Lindsay Sandiford sentenced to death for Bali drug trafficking
Lindsay Sandiford, a 56-year-old British grandmother, has been sentenced to death by firing squad in Indonesia for drug trafficking.
Lindsay Sandiford was arrested at Bali’s airport in May last year after 4.8 kg (10.6 lb) of cocaine was found in the lining of her suitcase during a routine customs check.
The woman, whose last UK address was in Gloucestershire, said she was coerced into bringing the drugs to the island.
Her lawyers said they were “surprised” at the verdict and would appeal.
Lindsay Sandiford was held after a flight from Bangkok, Thailand.
Prosecutors had recommended a 15-year sentence of imprisonment.

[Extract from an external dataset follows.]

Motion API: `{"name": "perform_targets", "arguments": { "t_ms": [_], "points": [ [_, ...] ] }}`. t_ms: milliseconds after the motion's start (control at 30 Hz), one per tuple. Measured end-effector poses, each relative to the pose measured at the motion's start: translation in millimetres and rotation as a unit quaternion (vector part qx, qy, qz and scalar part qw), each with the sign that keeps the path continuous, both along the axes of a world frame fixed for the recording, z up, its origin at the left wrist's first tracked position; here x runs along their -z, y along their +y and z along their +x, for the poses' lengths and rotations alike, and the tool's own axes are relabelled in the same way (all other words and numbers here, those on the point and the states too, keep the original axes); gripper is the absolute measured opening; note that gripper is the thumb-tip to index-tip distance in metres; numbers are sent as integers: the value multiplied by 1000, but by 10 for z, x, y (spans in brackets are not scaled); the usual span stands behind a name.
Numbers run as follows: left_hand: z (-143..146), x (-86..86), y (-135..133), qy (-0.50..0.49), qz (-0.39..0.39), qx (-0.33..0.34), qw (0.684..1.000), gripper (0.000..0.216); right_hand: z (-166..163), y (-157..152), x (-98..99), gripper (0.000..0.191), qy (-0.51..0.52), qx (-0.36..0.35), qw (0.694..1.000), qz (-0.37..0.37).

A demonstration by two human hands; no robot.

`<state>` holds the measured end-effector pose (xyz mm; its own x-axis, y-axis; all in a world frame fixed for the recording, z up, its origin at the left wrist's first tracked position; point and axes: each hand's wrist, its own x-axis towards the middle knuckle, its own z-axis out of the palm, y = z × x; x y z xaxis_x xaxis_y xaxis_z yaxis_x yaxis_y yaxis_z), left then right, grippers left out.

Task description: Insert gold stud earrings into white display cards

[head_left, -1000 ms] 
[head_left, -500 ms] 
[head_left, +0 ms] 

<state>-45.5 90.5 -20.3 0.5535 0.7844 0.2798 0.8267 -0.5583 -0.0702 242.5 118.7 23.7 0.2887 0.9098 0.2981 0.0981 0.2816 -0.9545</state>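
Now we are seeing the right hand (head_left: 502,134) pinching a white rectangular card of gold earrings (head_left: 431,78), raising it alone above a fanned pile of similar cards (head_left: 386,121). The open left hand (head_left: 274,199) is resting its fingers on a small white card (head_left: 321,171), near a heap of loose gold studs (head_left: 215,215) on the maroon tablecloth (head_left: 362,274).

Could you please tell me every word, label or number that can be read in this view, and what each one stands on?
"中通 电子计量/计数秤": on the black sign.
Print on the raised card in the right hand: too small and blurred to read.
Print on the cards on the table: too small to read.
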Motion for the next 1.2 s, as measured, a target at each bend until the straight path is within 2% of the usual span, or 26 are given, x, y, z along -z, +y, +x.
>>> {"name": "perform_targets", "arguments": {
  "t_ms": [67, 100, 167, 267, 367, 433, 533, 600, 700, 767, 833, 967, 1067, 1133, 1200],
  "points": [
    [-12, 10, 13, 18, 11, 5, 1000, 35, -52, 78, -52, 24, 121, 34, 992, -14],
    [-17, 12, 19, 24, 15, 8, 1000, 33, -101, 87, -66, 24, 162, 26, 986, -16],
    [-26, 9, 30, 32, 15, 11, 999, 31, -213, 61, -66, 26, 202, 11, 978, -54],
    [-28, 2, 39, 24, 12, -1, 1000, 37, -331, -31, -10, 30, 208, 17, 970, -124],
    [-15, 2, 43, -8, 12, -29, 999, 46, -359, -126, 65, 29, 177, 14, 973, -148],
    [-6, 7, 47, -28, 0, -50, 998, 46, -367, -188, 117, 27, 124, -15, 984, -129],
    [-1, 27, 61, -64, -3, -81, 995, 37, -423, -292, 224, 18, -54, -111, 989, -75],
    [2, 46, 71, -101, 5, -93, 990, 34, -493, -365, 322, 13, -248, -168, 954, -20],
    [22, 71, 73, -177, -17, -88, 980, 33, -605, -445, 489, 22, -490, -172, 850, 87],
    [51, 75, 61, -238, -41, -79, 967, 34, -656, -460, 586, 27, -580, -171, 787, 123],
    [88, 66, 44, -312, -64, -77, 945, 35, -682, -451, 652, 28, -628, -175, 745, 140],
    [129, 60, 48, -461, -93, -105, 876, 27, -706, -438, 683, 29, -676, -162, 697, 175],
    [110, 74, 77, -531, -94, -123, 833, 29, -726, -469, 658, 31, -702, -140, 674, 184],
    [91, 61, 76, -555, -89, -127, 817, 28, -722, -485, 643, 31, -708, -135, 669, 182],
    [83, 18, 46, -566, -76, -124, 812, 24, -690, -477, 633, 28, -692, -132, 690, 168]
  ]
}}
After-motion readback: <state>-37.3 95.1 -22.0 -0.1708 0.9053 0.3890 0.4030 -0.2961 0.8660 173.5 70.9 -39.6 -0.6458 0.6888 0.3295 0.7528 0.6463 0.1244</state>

But the judges said there were no mitigating circumstances and the defendant did not appear to care about the consequences of her actions.
They said Lindsay Sandiford had damaged the image of Bali as a tourism destination and weakened the government’s anti-drugs programme.
Her lawyer said it was very rare that judges delivered a sentence so much harsher than the prosecution had recommended.
The defendant appeared shocked and covered her head with a brown sarong to hide her face from the glare of cameras.
Lindsay Sandiford, originally from Redcar in Teesside, was accused of being at the centre of a ring involving three other Britons.
Last year, Paul Beales was sentenced to four years for possession of drugs and Rachel Dougall was jailed for one year for failing to report a crime.
The drug possession trial of Julian Ponder, from Brighton – who is believed to be Rachel Dougall’s partner – is still taking place. He is alleged to have collected cocaine from Lindsay Sandiford.
Lindsay Sandiford’s case had been taken up by the British human rights charity Reprieve, which said she had been “targeted by drug traffickers who exploited her vulnerability and made threats against her children”.
It says she was held for 10 days without access to a lawyer or translator after her arrest and the Indonesian authorities failed to inform the British embassy during this time.
In response to the sentence, Reprieve’s Harriet McCulloch said: “She is clearly not a drug king pin – she has no money to pay for a lawyer, for the travel costs of defence witnesses or even for essentials like food and water.
“She has cooperated fully with the Indonesian authorities but has been sentenced to death while the gang operating in the UK, Thailand and Indonesia remain free to target other vulnerable people.”
During the trial Lindsay Sandiford’s defence lawyer told Denpasar District Court that a history of mental health problems made her vulnerable.
In a witness statement, Lindsay Sandiford apologized to “the Republic of Indonesia and the Indonesian people” for her involvement.
She added: “I would never have become involved in something like this but the lives of my children were in danger and I felt I had to protect them.”
In another statement read out in court, her son Eliot said he believed his mother was forced into trafficking after a disagreement over rent money she paid on his behalf.
Indonesia has some of the toughest anti-drug laws in the world, but executions rarely take place.
Most of the 40 foreigners currently on death row in Indonesia have been convicted of drug offences, according to Australia’s Lowy Institute for International Policy.
Five foreigners have been executed since 1998, all for drug crimes, but there have been no executions in the country since 2008, said the institute said.
The UK Foreign Office says there are currently 12 British nationals facing the death penalty abroad.
It said: “We are aware that Lindsay Sandiford is facing the death penalty in Indonesia.
“We strongly object to the death penalty and continue to provide consular assistance to Lindsay and her family during this difficult time.”
It said “repeated representations” about the case were made to Indonesia following her arrest and the foreign secretary had raised the case during the Indonesian president’s state visit in November.
The Foreign Office says its policy is to use “all appropriate influence” to prevent the execution of a British national including “high-level political lobbying when necessary”.
Any pressure by the UK government in Lindsay Sandiford’s case was now likely to occur after the judicial appeals process was complete.
Cheltenham MP Martin Horwood said the verdict was unexpected and “very worrying” and he would seek to raise the sentence with Foreign Secretary William Hague.
“I’m appalled by this development,” he said.
“We had been given encouraging signals by the Indonesian ambassador that Indonesia was moving away from the death penalty, that this was something that was associated with the days of the dictatorship, long since past.”
Meanwhile, Sebastian Saville, the former chief executive of the human rights charity Release, said the sentence was “utterly deplorable”.
But he said: “There are many people executed every year in local countries – Thailand, Cambodia – for much smaller amounts of drugs…. So it does not fall out of the remit for someone caught with 5kg of cocaine to be given the death sentence.”
Sebastian Saville added: “If we took a referendum in this country… should people caught with 5kg of cocaine be executed, yes or no… I think you’d be surprised about the number of yeses, as we live in a world which believes in punishment, not in fixing things.”